→ **Task brief**
Scan the listing for the word "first" and report every line that contains it.

→ **Exercise data**
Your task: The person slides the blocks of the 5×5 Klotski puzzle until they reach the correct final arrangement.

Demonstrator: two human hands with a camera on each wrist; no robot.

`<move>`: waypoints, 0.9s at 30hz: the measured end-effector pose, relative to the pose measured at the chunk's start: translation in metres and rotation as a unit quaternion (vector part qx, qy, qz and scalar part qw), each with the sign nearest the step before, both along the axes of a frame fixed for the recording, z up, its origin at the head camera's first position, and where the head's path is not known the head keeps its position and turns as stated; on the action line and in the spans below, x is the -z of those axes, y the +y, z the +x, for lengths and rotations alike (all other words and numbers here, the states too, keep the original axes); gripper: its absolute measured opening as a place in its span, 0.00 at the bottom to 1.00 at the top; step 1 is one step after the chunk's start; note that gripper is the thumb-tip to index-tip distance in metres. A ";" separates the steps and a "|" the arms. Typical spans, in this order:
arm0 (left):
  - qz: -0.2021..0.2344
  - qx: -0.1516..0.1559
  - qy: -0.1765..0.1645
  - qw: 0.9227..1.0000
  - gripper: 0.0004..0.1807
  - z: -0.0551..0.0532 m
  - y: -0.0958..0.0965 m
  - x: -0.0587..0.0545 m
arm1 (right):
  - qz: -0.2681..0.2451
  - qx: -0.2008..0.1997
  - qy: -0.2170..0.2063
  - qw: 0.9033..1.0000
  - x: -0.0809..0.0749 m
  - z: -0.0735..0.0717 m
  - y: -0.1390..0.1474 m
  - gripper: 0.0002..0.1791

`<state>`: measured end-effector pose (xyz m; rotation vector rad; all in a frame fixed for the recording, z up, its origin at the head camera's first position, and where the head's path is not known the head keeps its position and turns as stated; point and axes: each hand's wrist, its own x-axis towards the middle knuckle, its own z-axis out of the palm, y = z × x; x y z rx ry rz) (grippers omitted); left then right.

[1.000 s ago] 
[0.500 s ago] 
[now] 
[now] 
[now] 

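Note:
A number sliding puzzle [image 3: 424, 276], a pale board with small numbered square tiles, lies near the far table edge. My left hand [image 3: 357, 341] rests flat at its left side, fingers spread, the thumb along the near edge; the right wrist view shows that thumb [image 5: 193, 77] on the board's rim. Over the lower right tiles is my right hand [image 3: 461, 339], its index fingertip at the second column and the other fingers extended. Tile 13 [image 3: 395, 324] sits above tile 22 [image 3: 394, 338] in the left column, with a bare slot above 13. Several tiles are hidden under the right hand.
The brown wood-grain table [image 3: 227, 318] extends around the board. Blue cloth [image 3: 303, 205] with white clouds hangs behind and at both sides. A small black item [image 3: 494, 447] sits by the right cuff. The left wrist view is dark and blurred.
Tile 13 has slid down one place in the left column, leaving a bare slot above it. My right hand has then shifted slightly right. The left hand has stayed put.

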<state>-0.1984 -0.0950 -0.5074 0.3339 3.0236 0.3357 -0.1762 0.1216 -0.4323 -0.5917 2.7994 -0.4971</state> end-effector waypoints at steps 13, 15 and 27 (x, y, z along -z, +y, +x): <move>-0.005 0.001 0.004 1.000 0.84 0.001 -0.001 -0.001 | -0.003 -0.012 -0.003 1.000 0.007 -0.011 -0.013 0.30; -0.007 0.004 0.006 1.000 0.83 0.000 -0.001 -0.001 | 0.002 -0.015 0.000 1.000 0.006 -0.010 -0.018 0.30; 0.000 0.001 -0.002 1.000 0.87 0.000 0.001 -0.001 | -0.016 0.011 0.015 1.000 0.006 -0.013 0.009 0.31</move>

→ **Response box**
`<move>`: waypoints, 0.9s at 30hz: the measured end-effector pose, relative to the pose measured at the chunk's start: translation in metres and rotation as a unit quaternion (vector part qx, qy, qz and scalar part qw), each with the sign nearest the step before, both along the axes of a frame fixed for the recording, z up, its origin at the head camera's first position, and where the head's path is not known the head keeps its position and turns as stated; on the action line and in the spans below, x is the -z of those axes, y the +y, z the +x, for lengths and rotations alike (all other words and numbers here, the states too, keep the original axes); gripper: its absolute measured opening as a place in its span, 0.00 at the bottom to 1.00 at the top; step 1 is one step after the chunk's start; note that gripper is the thumb-tip to index-tip distance in metres. A ";" separates the steps and a "|" the arms. Typical spans, in this order:
`<state>`: measured end-effector pose (xyz m; rotation vector rad; all in a frame fixed for the recording, z up, its origin at the head camera's first position, and where the head's path is not known the head keeps its position and turns as stated; point and axes: each hand's wrist, its own x-axis towards the middle knuckle, its own z-axis out of the palm, y = z × x; x y z rx ry rz) (grippers omitted); left then right.

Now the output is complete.